Company Dossier
Muvi
Muvi sells cloud-based software for launching and running branded streaming services, including VOD platforms, live streams, FAST-style linear channels, and secure video hosting. Its pitch is simple: bundle the CMS, apps, player, monetization, delivery, security, and some AI media-operations tools into one managed platform, rather than asking a media team to stitch the whole streaming stack together themselves.
Core Offering
Muvi provides an all-in-one cloud platform for building and operating branded streaming services, with tools for content management, encoding, apps, video playback, live streaming, cloud playout, monetization, DRM, analytics, and AI-assisted tasks such as subtitles, translation, metadata, clips, and dubbing.
Company Notes
What they do
Muvi is a cloud platform for companies that want to run their own streaming service without building the underlying technology stack from scratch. The flagship product, Muvi One, is aimed at branded OTT services: upload video or audio, manage it in a CMS, package it into a website and apps, add monetization, and deliver it across web, mobile and connected-TV environments.
Around that core, Muvi has built a broader set of related products. Muvi Live handles live streaming. Muvi Playout is for cloud-based linear and FAST-style channels, including scheduling, EPG generation and HLS output. Muvi Flex is closer to secure video hosting and media asset management, giving teams a cloud library for storing, organizing, publishing and tracking video or audio assets. The company also promotes Alie, its streaming-focused AI engine, for tasks such as subtitle generation, translation, AI dubbing, chaptering, metadata creation, poster or clip generation, and some compliance-oriented checks.
In plain English, Muvi is trying to be the streaming platform in a box. Not the glamorous kind of box. The useful kind with encoding, DRM, billing, apps, analytics and all the fiddly bits that otherwise become six different vendor calls and a spreadsheet nobody wants to own.
Why media teams might care
Muvi matters most to media teams that want direct-to-consumer or owned-and-operated streaming without committing to a large internal engineering program. That could mean a niche SVOD service, a broadcaster launching a focused digital product, a sports rights holder packaging live and archive content, or an enterprise team that needs secure video delivery outside public platforms.
The practical appeal is speed and consolidation. A team can use one platform for content ingestion, transcoding, playback, monetization, user management, apps, live streaming and analytics. For smaller or mid-sized media operations, that can be the difference between launching a testable product and getting stuck in procurement mud.
The FAST and cloud playout side is also relevant. Rights holders with libraries often want to turn catalog material into linear digital channels without recreating a traditional broadcast playout chain. Muvi Playout sits in that gap: schedule the programming, generate the guide data, output the stream, and distribute it online.
The AI features are worth watching, but should be treated as operational helpers rather than magic.
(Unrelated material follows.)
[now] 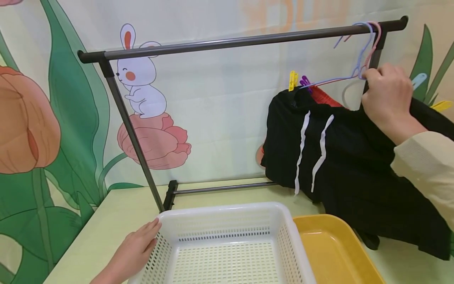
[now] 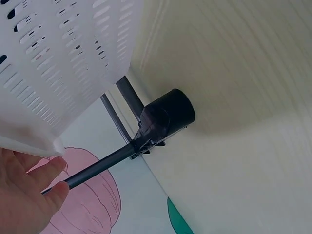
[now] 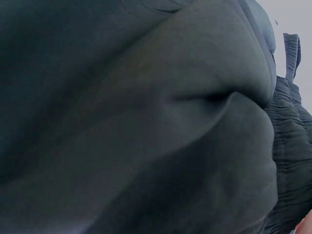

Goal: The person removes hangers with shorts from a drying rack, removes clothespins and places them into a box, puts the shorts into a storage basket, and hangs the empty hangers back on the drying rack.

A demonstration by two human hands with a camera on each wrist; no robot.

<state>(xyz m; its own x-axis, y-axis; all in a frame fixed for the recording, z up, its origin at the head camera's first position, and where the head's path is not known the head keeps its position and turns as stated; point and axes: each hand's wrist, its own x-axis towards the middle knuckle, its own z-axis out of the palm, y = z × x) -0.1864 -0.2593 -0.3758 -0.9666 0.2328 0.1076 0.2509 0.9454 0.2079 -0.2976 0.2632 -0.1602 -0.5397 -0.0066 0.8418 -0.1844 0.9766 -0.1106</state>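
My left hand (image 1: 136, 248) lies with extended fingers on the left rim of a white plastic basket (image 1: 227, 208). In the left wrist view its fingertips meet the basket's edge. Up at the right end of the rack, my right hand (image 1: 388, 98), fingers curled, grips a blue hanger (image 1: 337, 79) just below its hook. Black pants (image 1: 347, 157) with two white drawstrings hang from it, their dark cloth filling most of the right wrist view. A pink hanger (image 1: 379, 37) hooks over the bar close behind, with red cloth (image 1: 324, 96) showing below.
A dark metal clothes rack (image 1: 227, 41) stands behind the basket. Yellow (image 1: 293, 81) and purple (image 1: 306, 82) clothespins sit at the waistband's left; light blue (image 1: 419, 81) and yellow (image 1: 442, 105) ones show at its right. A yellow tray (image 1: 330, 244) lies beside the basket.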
Automated subtitles, translations, dubbing, metadata and clip creation can reduce repetitive work, but professional teams still need review steps for accuracy, rights and brand risk.
Where they fit
Muvi sits near the distribution and media-operations end of the workflow. It is generally not a production, editing, VFX or finishing tool. Finished or near-finished assets arrive in the platform, where they are encoded, organized, secured, monetized, delivered and measured.
The most likely users are digital product teams, OTT managers, streaming operations teams, FAST channel programmers, media asset managers, marketing video teams, and smaller content owners trying to build a service without maintaining their own engineering team. It may also touch localization and compliance workflows where teams use Alie for subtitles, dubbing, metadata or content checks, though those outputs would still need human review for serious broadcast or premium-content use.
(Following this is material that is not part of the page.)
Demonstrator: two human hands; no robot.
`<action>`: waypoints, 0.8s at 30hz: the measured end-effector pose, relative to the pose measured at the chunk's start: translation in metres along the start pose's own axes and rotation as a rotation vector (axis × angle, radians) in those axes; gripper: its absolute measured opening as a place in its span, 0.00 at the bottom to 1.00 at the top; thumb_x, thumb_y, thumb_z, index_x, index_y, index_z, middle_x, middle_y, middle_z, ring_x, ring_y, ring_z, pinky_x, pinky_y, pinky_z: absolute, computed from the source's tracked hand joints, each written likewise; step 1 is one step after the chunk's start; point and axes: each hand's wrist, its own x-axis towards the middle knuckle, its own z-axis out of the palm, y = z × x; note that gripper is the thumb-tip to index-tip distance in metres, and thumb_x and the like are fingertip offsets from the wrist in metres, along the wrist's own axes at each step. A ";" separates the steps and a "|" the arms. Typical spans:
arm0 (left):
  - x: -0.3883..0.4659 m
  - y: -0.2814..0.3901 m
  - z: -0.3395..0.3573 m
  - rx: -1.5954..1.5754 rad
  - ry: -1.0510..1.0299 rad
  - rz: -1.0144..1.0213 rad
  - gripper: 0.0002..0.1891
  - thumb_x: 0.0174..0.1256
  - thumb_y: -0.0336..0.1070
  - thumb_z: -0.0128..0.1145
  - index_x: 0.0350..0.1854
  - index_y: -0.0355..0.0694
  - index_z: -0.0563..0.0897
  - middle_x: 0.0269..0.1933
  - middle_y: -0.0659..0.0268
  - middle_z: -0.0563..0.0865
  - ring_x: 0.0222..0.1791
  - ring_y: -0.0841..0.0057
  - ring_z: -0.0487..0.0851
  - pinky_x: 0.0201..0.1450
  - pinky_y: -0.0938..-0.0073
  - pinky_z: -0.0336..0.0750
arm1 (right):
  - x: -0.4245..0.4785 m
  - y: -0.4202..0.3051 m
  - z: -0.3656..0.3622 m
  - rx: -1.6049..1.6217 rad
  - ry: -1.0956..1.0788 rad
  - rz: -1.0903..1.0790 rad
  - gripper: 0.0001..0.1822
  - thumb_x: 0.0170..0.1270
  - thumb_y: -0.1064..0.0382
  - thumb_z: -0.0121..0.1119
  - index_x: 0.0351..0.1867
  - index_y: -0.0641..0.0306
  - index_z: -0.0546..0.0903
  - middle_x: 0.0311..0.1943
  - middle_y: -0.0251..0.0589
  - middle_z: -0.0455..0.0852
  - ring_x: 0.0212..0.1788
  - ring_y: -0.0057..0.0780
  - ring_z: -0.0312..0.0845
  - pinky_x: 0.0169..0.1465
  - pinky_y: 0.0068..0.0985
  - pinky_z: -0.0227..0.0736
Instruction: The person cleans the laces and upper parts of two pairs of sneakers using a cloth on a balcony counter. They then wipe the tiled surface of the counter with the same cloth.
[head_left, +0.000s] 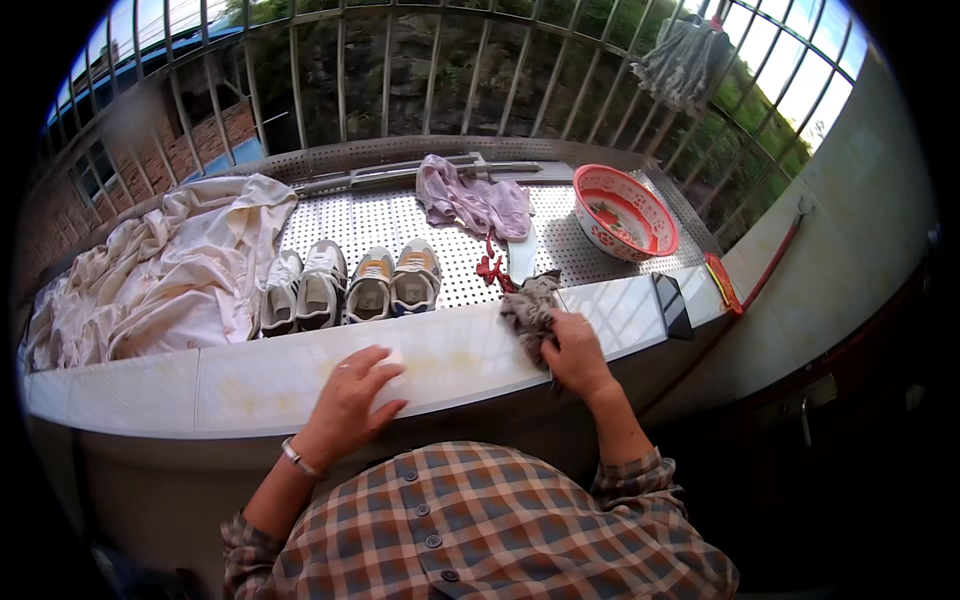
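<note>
My right hand (579, 352) grips a crumpled grey-brown rag (529, 311) against the white tiled ledge (465, 367). The rag's upper end reaches the perforated metal shelf beyond, by some red strips (491, 271). Over the ledge to the left is my left hand (356, 401), thumb and fingers spread and curved. Between its fingers shows a whitish patch (391, 367); whether it is a held object or glare is unclear. Two pairs of sneakers stand behind this hand, one whitish pair (304, 289) and one with tan-orange tongues (394, 281).
A large pale cloth (172, 262) heaps over the shelf's left side. Farther back lie a lilac cloth (474, 199) and metal rails (360, 178). A red-and-white basin (626, 214) stands at right; a dark flat object (671, 307) rests on the ledge. Metal bars (386, 75) enclose the far side, with a mop (686, 64) hanging there.
</note>
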 end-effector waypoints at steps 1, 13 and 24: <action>0.015 0.007 0.010 -0.009 -0.056 0.049 0.26 0.54 0.35 0.68 0.57 0.43 0.77 0.63 0.52 0.73 0.64 0.53 0.69 0.67 0.58 0.64 | -0.001 -0.009 0.000 0.069 -0.092 0.023 0.19 0.52 0.68 0.60 0.47 0.70 0.75 0.38 0.55 0.81 0.45 0.54 0.74 0.51 0.43 0.69; 0.136 0.074 0.125 0.090 -0.278 0.042 0.31 0.52 0.56 0.66 0.59 0.54 0.74 0.71 0.53 0.62 0.73 0.43 0.52 0.62 0.37 0.55 | -0.091 0.166 -0.119 -0.487 0.370 0.421 0.29 0.64 0.52 0.59 0.61 0.69 0.70 0.58 0.55 0.75 0.61 0.50 0.69 0.64 0.40 0.62; 0.133 0.069 0.155 0.168 -0.065 0.133 0.18 0.53 0.53 0.64 0.42 0.50 0.80 0.43 0.62 0.78 0.56 0.53 0.73 0.52 0.52 0.64 | -0.044 0.122 -0.136 -0.408 -0.001 0.737 0.40 0.59 0.33 0.55 0.62 0.64 0.72 0.56 0.57 0.77 0.57 0.53 0.73 0.61 0.41 0.66</action>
Muvi overlaps with OTT platform builders, video CMS systems, secure video hosting, cloud playout, live streaming infrastructure and light MAM. That breadth is the point: one place to run a streaming operation.
Watch-outs
Muvi’s biggest strength is also the obvious caveat: it is a bundled platform. That can simplify launch and operations, but it can also create limits if a company needs a highly bespoke product, deep proprietary integrations, unusual UX, or a best-of-breed architecture assembled from specialist vendors.
Pricing also needs careful modelling. Muvi publishes subscription pricing and infrastructure-related fees for areas such as bandwidth, storage, encoding, streaming and DRM. That is normal for video delivery, but it means a successful live event or fast-growing service can change the real monthly cost quite quickly. “No revenue share” does not mean “no scaling costs,” which is one of those sentences that should probably be printed on every OTT business plan.
Finally, public information does not make it easy to separate broad customer-logo marketing from specific production-scale deployments. Buyers should ask for relevant references, actual SLAs, migration details, app-store timelines, export options, and cost projections based on expected viewing hours before treating it as the foundation of a new streaming business.